This research addresses the critical need for a comprehensive framework to assess transportation disruptions and their cascading effects on supply chain performance. This study aims to overcome the limitations of traditional risk management techniques that handle disruptions in isolation, ignoring their systemic, interdependent and uncertain nature.
This research uses a two-phase integrated decision-support approach combining Preference Ranking Organization Method for Enrichment Evaluation (PROMETHEE-II) and fuzzy cognitive maps (FCMs). In Phase 1, transportation disruption factors are identified through systematic literature review and expert consultation, then prioritized using PROMETHEE-II based on transportation cost, time and service reliability impacts. Phase 2 develops an FCM where nodes represent risks and performance indicators, with weighted edges capturing causal influence strength and direction. MATLAB-based FCM simulations enable dynamic scenario analysis and sensitivity testing until system convergence.

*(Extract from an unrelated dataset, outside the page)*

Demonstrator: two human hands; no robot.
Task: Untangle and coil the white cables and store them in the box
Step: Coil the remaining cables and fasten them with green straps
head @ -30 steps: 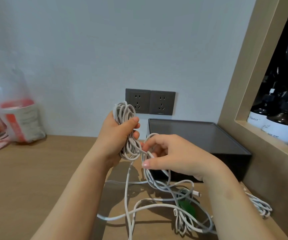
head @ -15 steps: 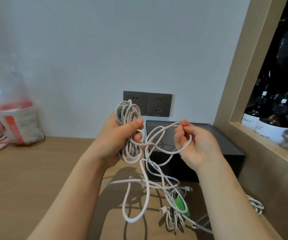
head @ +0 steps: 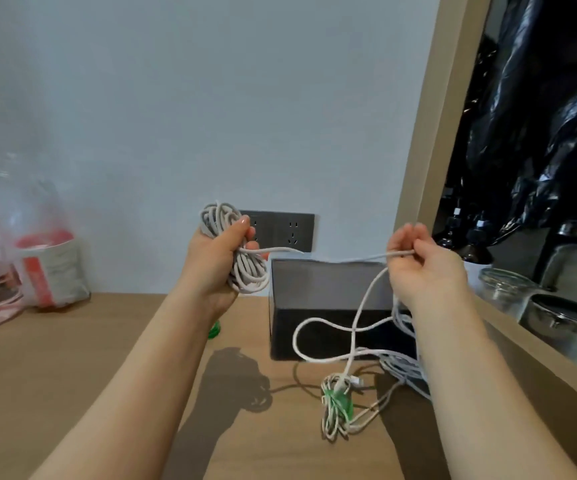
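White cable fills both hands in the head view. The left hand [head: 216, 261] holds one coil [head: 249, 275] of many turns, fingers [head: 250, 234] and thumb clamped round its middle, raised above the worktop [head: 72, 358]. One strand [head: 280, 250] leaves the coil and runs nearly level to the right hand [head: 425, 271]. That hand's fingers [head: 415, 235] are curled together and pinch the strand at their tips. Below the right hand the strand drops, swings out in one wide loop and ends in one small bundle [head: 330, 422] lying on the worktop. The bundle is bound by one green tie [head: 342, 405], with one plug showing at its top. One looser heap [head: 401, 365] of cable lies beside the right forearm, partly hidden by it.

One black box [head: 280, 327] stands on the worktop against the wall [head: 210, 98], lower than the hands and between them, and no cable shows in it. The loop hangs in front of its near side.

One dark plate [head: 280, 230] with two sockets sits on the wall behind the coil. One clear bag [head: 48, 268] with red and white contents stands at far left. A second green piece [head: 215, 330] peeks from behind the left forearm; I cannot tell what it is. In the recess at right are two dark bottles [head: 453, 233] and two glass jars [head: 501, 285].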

The analysis identifies nine critical transportation disruption factors, with political tensions, labour strikes, logistics provider failures and natural disasters emerging as the most significant sources of disruption. FCM simulations demonstrate how these factors propagate through the system and critically impact supply chain performance metrics (cost, lead time and inventory stability). Freight damage and political tension show the highest impact on cost (20.81% and 17.09%, respectively), while labour strikes and freight damage most significantly affect lead time (18.71% and 17.14%). Natural disasters and political tension have the greatest influence on inventory performance (20.16% and 18.88%).
This hybrid approach presents the first scalable, interpretable and technically sound solution that integrates multi-criteria decision-making, semantic modelling and fuzzy systems analysis for understanding transportation disruption dynamics. The model’s convergence after nine iterations demonstrates its stability and predictive power, providing supply chain practitioners with an effective means for proactive risk reduction and resilience maximization in dynamic logistics environments. The framework bridges the gap between qualitative expert knowledge and quantitative analysis, enabling real-time, context-aware decision-making for transportation risk management.